Gros coup d’accélérateur aux primaires américaines : le 3 mars, c’est comme si les électeurs passaient directement de la première à la cinquième !
Pendant des mois, les candidats ont défilé dans les quatre petits États qui ont voté tour à tour en février. Maintenant, ce sont 14 États qui organisent une consultation populaire le même jour. D’où le nom de « Super Tuesday ».

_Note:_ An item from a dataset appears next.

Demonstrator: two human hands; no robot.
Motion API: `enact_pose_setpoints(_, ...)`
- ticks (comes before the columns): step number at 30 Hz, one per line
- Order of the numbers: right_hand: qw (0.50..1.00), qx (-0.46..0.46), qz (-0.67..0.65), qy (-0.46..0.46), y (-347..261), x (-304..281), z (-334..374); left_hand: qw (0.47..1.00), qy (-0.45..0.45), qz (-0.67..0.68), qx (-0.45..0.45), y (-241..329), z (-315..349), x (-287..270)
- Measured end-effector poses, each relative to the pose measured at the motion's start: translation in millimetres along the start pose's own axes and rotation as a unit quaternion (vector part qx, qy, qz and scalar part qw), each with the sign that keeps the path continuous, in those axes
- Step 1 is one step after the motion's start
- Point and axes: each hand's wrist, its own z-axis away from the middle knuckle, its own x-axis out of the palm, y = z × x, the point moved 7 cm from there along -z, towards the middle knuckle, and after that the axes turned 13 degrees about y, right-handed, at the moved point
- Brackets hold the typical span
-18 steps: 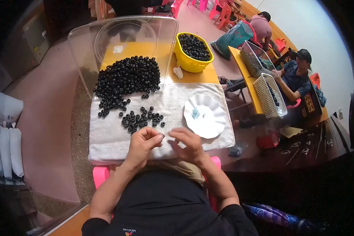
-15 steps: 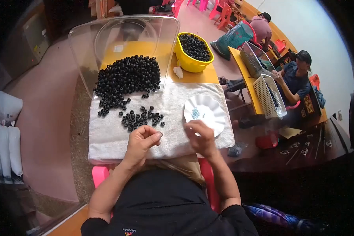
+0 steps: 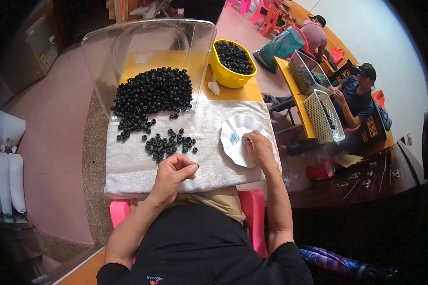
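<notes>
My left hand [image 3: 173, 177] is held over the front of a white towel [image 3: 214, 175], thumb and forefinger pinched together. A dark sliver shows at their tips, too small to make out. Just beyond it lies a loose group of small black ring-shaped parts [image 3: 164, 144]. My right hand [image 3: 259, 147] reaches onto a white scalloped plate [image 3: 229, 126], its fingertips closed together at the right of the plate's middle; whatever they pinch is hidden. On the plate, left of those fingers, is a little heap of tiny bluish-green pieces [image 3: 234, 137].
A clear plastic bin [image 3: 202, 47] lies on its side, black parts [image 3: 152, 95] spilling from it onto the towel. Behind the plate stands a yellow tub [image 3: 230, 78] of black parts, beside crumpled white tissue [image 3: 214, 88]. A co-worker [image 3: 356, 97] sits at the right by a white basket [image 3: 318, 102].
My right hand has moved slightly up and right onto the plate, and its fingertips have come down there. My left hand keeps its pinch in nearly the same place.
</notes>
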Motion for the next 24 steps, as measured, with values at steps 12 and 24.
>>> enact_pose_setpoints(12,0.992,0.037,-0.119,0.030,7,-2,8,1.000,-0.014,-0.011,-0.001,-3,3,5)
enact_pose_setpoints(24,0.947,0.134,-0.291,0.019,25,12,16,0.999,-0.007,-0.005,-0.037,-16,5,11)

Pour les deux grandes formations politiques du pays – les partis républicain et démocrate – le « Super mardi » marque un tournant dans le processus de désignation du candidat qui sera leur porte-flambeau lors de la présidentielle, en novembre. Cette année, le président Trump briguant un second mandat, certains États font l’impasse sur les primaires dans le camp des républicains. Chez les démocrates, cinq candidats sont encore en lice. (Les candidats indépendants ou d’autres obédiences politiques suivent une procédure à part.)

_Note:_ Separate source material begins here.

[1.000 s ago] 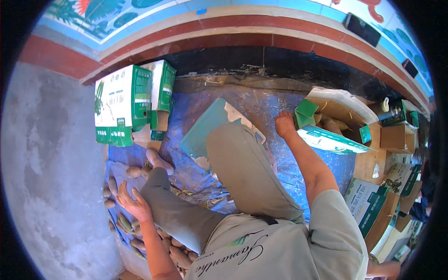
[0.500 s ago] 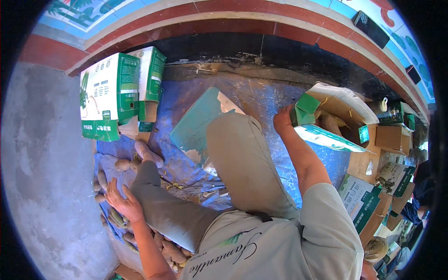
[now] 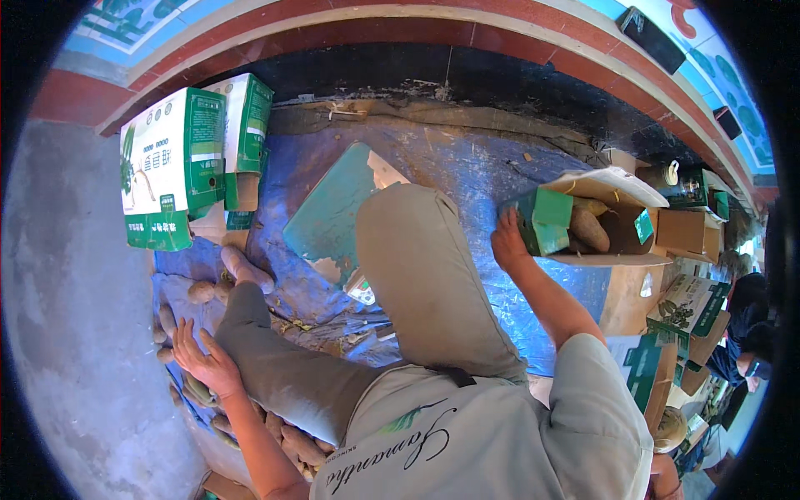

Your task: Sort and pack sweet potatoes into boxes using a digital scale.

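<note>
My right hand (image 3: pixel 509 240) grips the left end of an open cardboard box (image 3: pixel 550 229), green outside and plain brown inside. A few long brown root vegetables (image 3: pixel 590 230) lie inside it, and its green end flap stands up beside my fingers. My left hand (image 3: pixel 205 360) is beside my left leg, fingers spread and holding nothing. Below and around it lie several brown and greenish root vegetables (image 3: pixel 200 389) on a blue tarp (image 3: pixel 287 179). More brown roots (image 3: pixel 302 446) are heaped under my left thigh, partly hidden by the leg and forearm.
Two white and green boxes (image 3: pixel 158 162) stand at the far left. A worn teal board (image 3: pixel 321 217) lies beyond my knee. Further boxes (image 3: pixel 687 304) crowd the right, with other people (image 3: pixel 746 333) at the edge. A dark wall base with a red ledge (image 3: pixel 400 33) runs behind.
The box under my right hand has turned and tipped, so its printed long side no longer shows and more of the roots inside do. My left hand stays open by the leg.
</note>
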`<state>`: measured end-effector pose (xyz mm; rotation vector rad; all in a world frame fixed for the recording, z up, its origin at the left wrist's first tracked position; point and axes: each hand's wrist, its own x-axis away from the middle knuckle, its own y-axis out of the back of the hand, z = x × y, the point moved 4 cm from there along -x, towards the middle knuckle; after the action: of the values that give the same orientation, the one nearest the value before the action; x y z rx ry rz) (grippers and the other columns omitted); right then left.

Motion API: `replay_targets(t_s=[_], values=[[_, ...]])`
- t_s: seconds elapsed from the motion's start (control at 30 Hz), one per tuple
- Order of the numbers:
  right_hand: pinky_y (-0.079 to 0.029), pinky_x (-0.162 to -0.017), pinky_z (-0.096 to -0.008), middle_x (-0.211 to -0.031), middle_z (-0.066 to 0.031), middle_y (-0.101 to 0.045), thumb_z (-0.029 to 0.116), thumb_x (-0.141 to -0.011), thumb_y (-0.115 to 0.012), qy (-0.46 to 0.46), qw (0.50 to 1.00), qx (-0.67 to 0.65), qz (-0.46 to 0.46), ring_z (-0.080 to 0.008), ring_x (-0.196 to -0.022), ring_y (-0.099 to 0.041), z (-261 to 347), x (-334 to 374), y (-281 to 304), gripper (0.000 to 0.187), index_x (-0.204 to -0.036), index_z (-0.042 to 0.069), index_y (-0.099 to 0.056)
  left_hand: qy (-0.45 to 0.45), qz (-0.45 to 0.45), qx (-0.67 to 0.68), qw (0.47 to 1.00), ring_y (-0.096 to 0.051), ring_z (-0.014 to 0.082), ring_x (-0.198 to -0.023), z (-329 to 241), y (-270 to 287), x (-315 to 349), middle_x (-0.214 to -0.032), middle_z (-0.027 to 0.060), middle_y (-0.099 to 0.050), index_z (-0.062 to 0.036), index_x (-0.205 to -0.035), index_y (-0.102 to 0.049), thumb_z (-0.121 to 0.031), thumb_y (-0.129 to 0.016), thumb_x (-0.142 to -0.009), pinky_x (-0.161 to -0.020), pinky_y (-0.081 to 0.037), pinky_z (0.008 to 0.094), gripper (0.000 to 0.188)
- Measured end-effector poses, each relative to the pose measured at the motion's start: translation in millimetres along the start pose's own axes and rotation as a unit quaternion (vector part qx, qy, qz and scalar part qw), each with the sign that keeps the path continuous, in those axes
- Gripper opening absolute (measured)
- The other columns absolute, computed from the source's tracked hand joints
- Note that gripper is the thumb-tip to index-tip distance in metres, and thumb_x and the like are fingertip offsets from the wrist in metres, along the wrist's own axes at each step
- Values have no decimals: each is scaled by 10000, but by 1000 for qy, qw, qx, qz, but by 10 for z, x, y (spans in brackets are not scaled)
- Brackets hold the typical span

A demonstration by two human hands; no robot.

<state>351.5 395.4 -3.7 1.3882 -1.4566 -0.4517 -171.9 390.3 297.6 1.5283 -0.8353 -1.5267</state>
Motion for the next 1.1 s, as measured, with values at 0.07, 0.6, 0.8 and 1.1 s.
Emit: replay_targets(t_s=[0.07, 0.6, 0.8, 1.1], values=[[-105, -1084, -581, -1197, -218, -538, 205, -799, -482, 8, 1000, 24, -12, -402, -1249, -350, 25, 282, -102, 276, -878, 35, -685, -8, -1, 2, 1000, -474, 334, -1137, -4, 14, -12, -1196, 148, -562, 0, -1084, -584, -189, -478, -918, -992, -308, 467, 273], [-104, -1139, -423, -1273, -180, -510, 175, -791, -469, 38, 986, -60, 148, -291, -1342, -257, -299, 2761, -1209, 255, -862, 46, -678, -18, -16, 33, 999, -458, 351, -1163, 56, 18, -80, -1199, 166, -555, -3, -1076, -586, -200, -467, -929, -993, -321, 466, 274], [-344, -1001, -417, -1077, -108, -620, 248, -807, -528, -17, 936, -164, 312, -297, -1151, -488, -340, 2574, -1097, 240, -960, 119, -660, -12, -38, 30, 999, -466, 349, -1158, 79, -35, -69, -1193, 167, -556, 3, -1068, -585, -134, -527, -892, -987, -336, 452, 230], [-491, -783, -438, -1003, -152, -635, 261, -836, -538, -81, 913, -395, 65, -343, -916, -610, -633, 928, 268, 258, -1031, 120, -631, -2, -61, 43, 997, -498, 321, -1109, -155, -6, -136, -1109, 131, -593, -28, -989, -618, -103, -606, -814, -965, -350, 433, 191]])
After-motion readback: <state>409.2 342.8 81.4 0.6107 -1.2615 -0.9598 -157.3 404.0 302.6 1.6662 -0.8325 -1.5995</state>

Toujours est-il que, le 3 mars, les électeurs de 14 États et des Samoa américaines ainsi que les démocrates vivant à l’étranger se rendront aux urnes. Les résultats du scrutin sont importants d’un point de vue mathématique et pour une question de dynamique aussi. Pour défendre les couleurs du parti démocrate en novembre, un candidat doit avoir de son côté la majorité des délégués à la convention d’investiture démocrate qui se tiendra cet été.

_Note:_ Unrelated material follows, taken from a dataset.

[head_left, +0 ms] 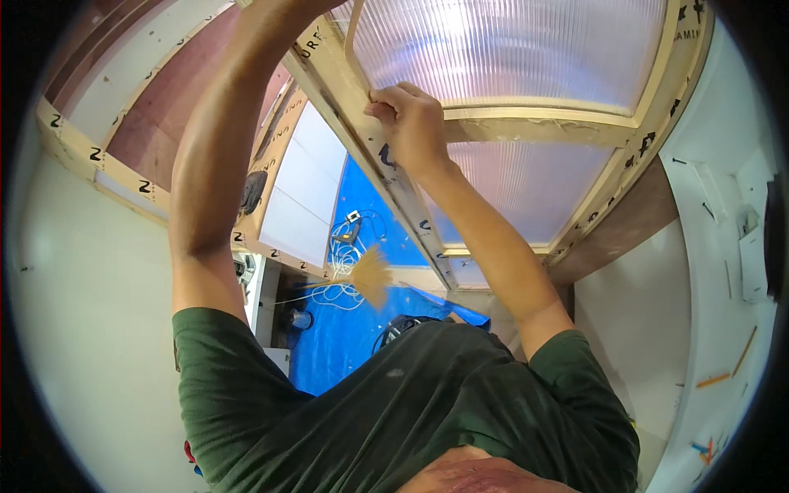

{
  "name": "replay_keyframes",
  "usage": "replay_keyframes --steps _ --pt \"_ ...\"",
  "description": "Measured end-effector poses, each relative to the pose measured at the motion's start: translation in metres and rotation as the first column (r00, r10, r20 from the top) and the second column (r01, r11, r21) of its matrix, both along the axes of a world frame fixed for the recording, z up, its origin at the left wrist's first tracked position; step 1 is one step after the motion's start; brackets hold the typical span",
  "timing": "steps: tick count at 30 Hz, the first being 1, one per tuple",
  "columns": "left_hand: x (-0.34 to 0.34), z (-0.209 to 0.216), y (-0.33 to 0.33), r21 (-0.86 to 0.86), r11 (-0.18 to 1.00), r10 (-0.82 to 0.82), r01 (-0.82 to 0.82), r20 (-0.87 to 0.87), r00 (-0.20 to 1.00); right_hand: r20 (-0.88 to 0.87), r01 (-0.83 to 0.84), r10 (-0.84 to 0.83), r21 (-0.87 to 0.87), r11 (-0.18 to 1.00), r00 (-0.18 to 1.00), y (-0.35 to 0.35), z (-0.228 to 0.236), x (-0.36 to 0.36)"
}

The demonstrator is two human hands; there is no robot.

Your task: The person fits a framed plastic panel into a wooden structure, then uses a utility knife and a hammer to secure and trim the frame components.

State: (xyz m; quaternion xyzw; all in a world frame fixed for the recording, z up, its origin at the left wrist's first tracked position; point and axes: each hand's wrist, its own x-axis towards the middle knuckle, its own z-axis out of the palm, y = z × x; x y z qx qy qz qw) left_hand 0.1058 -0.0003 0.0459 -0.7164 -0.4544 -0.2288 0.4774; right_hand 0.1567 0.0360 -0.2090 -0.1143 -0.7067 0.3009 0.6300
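My right hand [413, 130] is raised against the wooden frame [538, 129] of a door-like panel. Its thumb and fingers pinch the lower end of a thin tan strip [352, 45], which bows along the frame's left upright; whether it is tape or wood I cannot tell. Ribbed translucent sheets [509, 57] fill the frame's openings. My left arm reaches up to the top edge of the picture, where only a bit of my left hand [316, 5] shows; its fingers are cut off from view.
Beyond the frame, a blue sheet [329, 353] covers the floor, with a tangled white cable [337, 271] on it. A straw-coloured broom head [370, 275] stands out nearby. Another wooden frame [156, 193] is at left. At right, a white shelf [699, 337] bears nails and small sticks.
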Motion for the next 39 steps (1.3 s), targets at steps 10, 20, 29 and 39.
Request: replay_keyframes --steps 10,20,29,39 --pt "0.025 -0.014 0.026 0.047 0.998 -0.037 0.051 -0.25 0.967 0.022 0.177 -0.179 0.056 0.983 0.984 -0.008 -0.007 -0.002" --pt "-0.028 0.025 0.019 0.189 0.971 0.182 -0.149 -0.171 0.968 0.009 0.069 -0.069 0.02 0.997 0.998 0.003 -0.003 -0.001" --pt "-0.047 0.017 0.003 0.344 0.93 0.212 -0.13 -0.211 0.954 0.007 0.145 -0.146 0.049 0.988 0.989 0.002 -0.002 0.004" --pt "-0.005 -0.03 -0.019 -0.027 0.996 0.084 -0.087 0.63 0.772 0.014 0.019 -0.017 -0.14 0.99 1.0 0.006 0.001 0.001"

En jeu ce « Super Tuesday » : plus d’un tiers de l’ensemble des délégués. Les quatre premières élections, primaires et caucus conjugués, ont produit moins de délégués « promis » (pledged delegates, ceux qui se sont engagés à soutenir un candidat donné) (155) que certains États le feront individuellement le 3 mars.
« C’est le premier grand test des candidats pour ce qui est de leur capacité à mener une campagne nationale », explique Barbara Norrander, professeure d’administration publique à l’Université de l’Arizona et auteure du livre The Imperfect Primary. « On verra s’ils ont des soutiens dans tout le pays. »
Ce n’est pas une coïncidence si tant d’États ont décidé de tenir leurs primaires le même jour alors que le processus électoral s’étale sur des mois. Les dirigeants des partis ont choisi les quatre premiers États (Iowa, New Hampshire, Nevada et Caroline du Sud) qui sont autorisés à organiser des élections en février. Le 3 mars est le premier jour où tous les autres États peuvent entrer dans la danse.

Le décompte des voix
Dans les primaires du parti démocrate, le mode de scrutin est proportionnel. Tout candidat qui obtient au moins 15 % des voix se verra attribuer au moins un délégué. Les candidats se livrent donc à des calculs savants pour savoir où ils ont le plus de chances de gagner des délégués, ce qui détermine leur investissement en temps et en argent dans la perspective du 3 mars, poursuit Mme Norrander.
C’est l’aspect mathématique de la question. Mais le « Super mardi » crée aussi une dynamique, les vainqueurs se voyant récompenser par une attention accrue et des opportunités de collecte de fonds. Après s’être concentrés sur un État à la fois, les candidats découvrent le degré de viabilité de leur candidature dans une plus grande partie du pays, commente Heather Evans, professeure de sciences politiques à UVA Wise (University of Virginia College at Wise). C’est l’occasion pour eux de prouver qu’ils sont capables de rallier un groupe diversifié d’électeurs. Et de montrer leur force dans les États dont l’indécision peut, à quelques voix près, faire basculer l’issue de la présidentielle en faveur d’un parti ou de l’autre (les fameux swing states).
Contrairement aux primaires de 2008 et 2016, celles de 2020 offrent aux électeurs un choix plus large de candidats. Il y a des chances que certains se désistent s’ils se voient vraiment mal placés après le « Super mardi » pour décrocher l’investiture. Dans ce cas, ils peuvent choisir d’inviter leurs électeurs à se rallier à un autre candidat. Après tout, philosophe Mme Norrander, « ils ne veulent pas brûler les ponts ».